Soucieux de montrer son rôle bénéfique pour la démocratie, Facebook publiait même en 2012 une étude faite maison montrant que 78% des grandes villes ont leur page sur le réseau social et 28% un community manager, rapportait LaGazette.fr. Depuis, sur ce marché dit des Civic Tech, l'Américain n'a d'ailleurs eu de cesse de se présenter comme le nouvel intermédiaire entre les élus et les citoyens. En 2017, il lançait ainsi en France et dans d'autres pays un nouvel outil, nommé Town Hall, permettant d'entrer en contact facilement avec son élu, à partir de l'adresse de l'utilisateur.
En pleine crise du coronavirus, Rânes, une petite commune de l'Orne (61), a même eu le réflexe de créer une page Facebook afin d'informer ses habitants sur la pandémie et de "rompre l'isolement", raconte le journal Ouest-France.
Polipart, comme d'autres jeune-pousses européennes de la Civic Tech, ne s'attaque-t-elle donc pas au Goliath Facebook qui est bien décidé à tisser le lien et à réinventer une démocratie numérique ?« Les élus communiquent effectivement parfois sur Facebook ou autre.

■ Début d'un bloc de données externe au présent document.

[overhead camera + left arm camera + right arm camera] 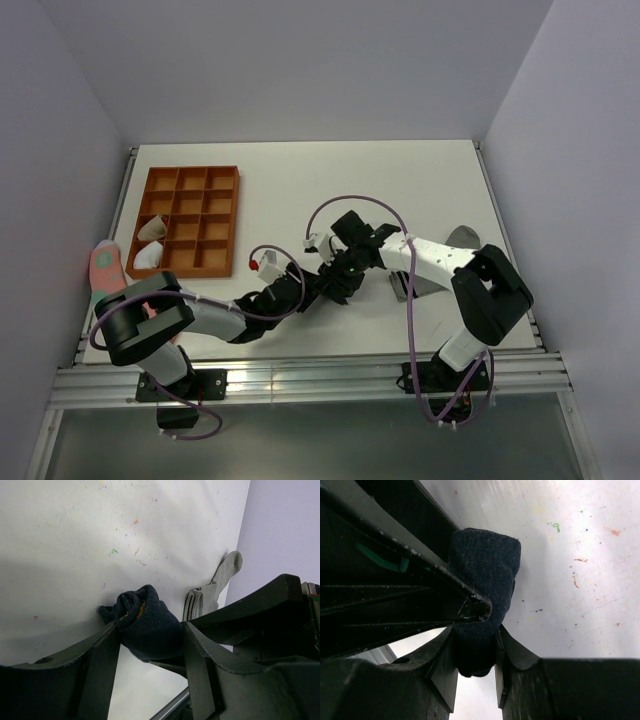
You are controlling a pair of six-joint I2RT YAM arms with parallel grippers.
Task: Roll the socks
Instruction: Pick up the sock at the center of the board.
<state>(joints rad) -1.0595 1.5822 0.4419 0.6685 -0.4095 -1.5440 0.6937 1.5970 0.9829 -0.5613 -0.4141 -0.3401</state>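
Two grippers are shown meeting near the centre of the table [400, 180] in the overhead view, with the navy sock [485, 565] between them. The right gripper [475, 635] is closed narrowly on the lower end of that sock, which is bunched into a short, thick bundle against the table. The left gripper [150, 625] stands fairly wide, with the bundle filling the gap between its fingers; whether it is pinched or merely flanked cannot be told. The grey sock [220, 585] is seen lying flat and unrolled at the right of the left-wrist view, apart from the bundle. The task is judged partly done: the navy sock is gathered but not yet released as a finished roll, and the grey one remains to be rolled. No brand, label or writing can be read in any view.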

Mais le problème est que l'auditoire se perd dans les informations et voit autant de choses partisanes ou fausses que les informations du canal officiel. Il se retrouve noyé dans les informations », oppose Brice Maydieu.

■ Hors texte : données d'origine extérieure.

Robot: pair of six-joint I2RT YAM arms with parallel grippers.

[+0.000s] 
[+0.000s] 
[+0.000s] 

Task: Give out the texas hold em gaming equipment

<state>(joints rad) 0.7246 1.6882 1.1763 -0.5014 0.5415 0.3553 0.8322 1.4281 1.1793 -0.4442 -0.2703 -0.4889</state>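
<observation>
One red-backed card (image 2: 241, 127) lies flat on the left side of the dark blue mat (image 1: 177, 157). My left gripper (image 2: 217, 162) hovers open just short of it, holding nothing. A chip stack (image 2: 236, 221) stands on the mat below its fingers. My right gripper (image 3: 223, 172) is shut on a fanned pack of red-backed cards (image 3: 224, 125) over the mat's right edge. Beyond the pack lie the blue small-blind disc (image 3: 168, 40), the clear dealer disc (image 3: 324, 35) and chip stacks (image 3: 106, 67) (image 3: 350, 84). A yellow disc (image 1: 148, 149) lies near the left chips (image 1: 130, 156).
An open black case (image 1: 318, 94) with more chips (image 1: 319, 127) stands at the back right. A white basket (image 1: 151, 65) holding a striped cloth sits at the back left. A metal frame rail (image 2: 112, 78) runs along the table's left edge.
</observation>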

D'autres startup se sont en effet engouffrées sur cet enjeu du lien de confiance à rebâtir entre élus et électeurs. Face à elle, Polipart a notamment comme concurrente la startup Politizr, basée à Foix en Occitanie et qui se définit depuis sa création en 2015 comme un "réseau social citoyen et espace de consultation entre les citoyens, élus et collectivités sur des sujets de politique locale ou nationale". En 2018, une cartographie du secteur créée par l'Observatoire des Civic Tech et de la démocratie numérique a d'ailleurs recensé toutes ces initiatives numériques en matière de représentativité, de vote et de dialogue citoyen. Parmi elles, on y trouve également des plateformes de débat censées influencer la prise de décision, telle Make.org ou encore la startup Cap Collectif; celle qui a servi pour le grand débat national suite à la crise des gilets jaunes.

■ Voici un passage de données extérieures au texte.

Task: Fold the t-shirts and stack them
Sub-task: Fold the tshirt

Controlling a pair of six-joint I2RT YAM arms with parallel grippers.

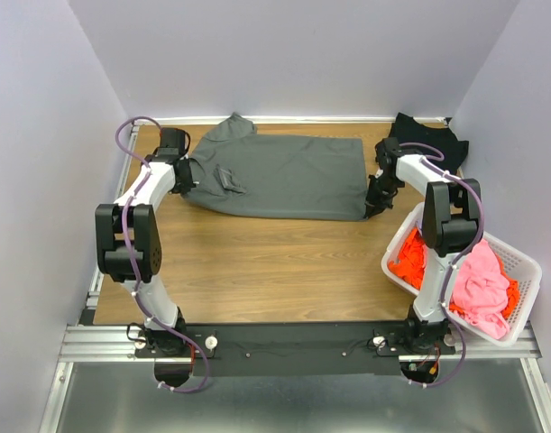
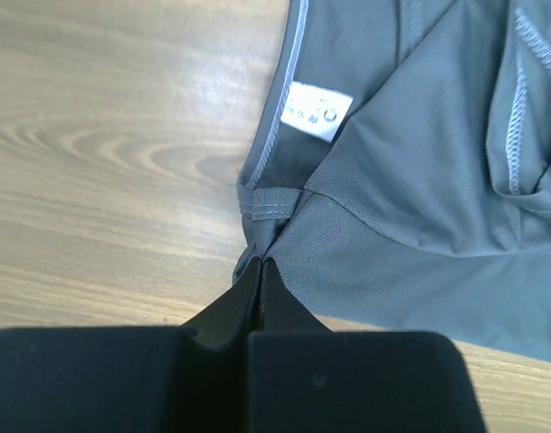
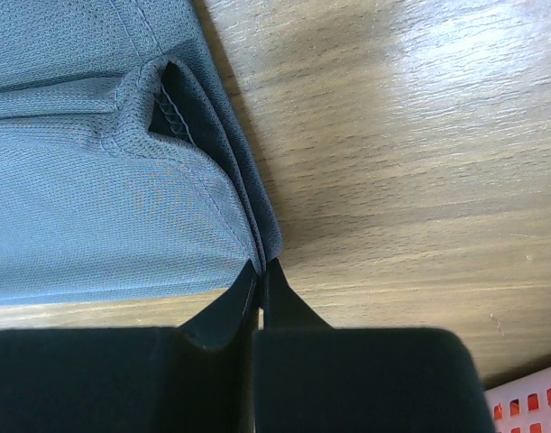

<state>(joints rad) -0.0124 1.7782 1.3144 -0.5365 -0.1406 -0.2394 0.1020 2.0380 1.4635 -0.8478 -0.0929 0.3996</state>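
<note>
The dark grey t-shirt [image 1: 284, 176] lies spread across the far half of the table, folded lengthwise. My left gripper [image 1: 187, 185] is shut on its collar end at the left; the left wrist view shows the cloth [image 2: 410, 207] pinched at my gripper [image 2: 260, 263], with a white label [image 2: 316, 111] close by. My right gripper [image 1: 372, 206] is shut on the shirt's hem corner at the right, seen in the right wrist view [image 3: 260, 263] holding the layered grey hem [image 3: 122, 180]. A black t-shirt [image 1: 428, 140] lies at the far right corner. Orange [image 1: 410, 257] and pink [image 1: 482, 284] shirts sit in the basket.
A white slatted basket [image 1: 528, 271] stands at the right near edge, beside my right arm. Bare wooden table [image 1: 275, 262] lies between the grey shirt and the arm bases. Walls close the far and side edges.
</note>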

Toutes comptent répondre au fléau de la défiance envers les élus, régulièrement constatées lors des scrutins à l'échelon national ou local. Sur ce dernier, les Français ont bel et bien des attentes : quelle que soit la taille de la commune, "les trois qualités premières attendues d'un maire sont l'honnêteté, le respect des promesses et la proximité", selon une enquête réalisée auprès de plus 15.000 Français en juillet 2019 par l'Observatoire de la démocratie de proximité avec l'association des maires de France (AMF) et le CEVIPOF/SciencesPo. Reste toutefois à savoir utiliser le numérique pour mettre en avant ces qualités.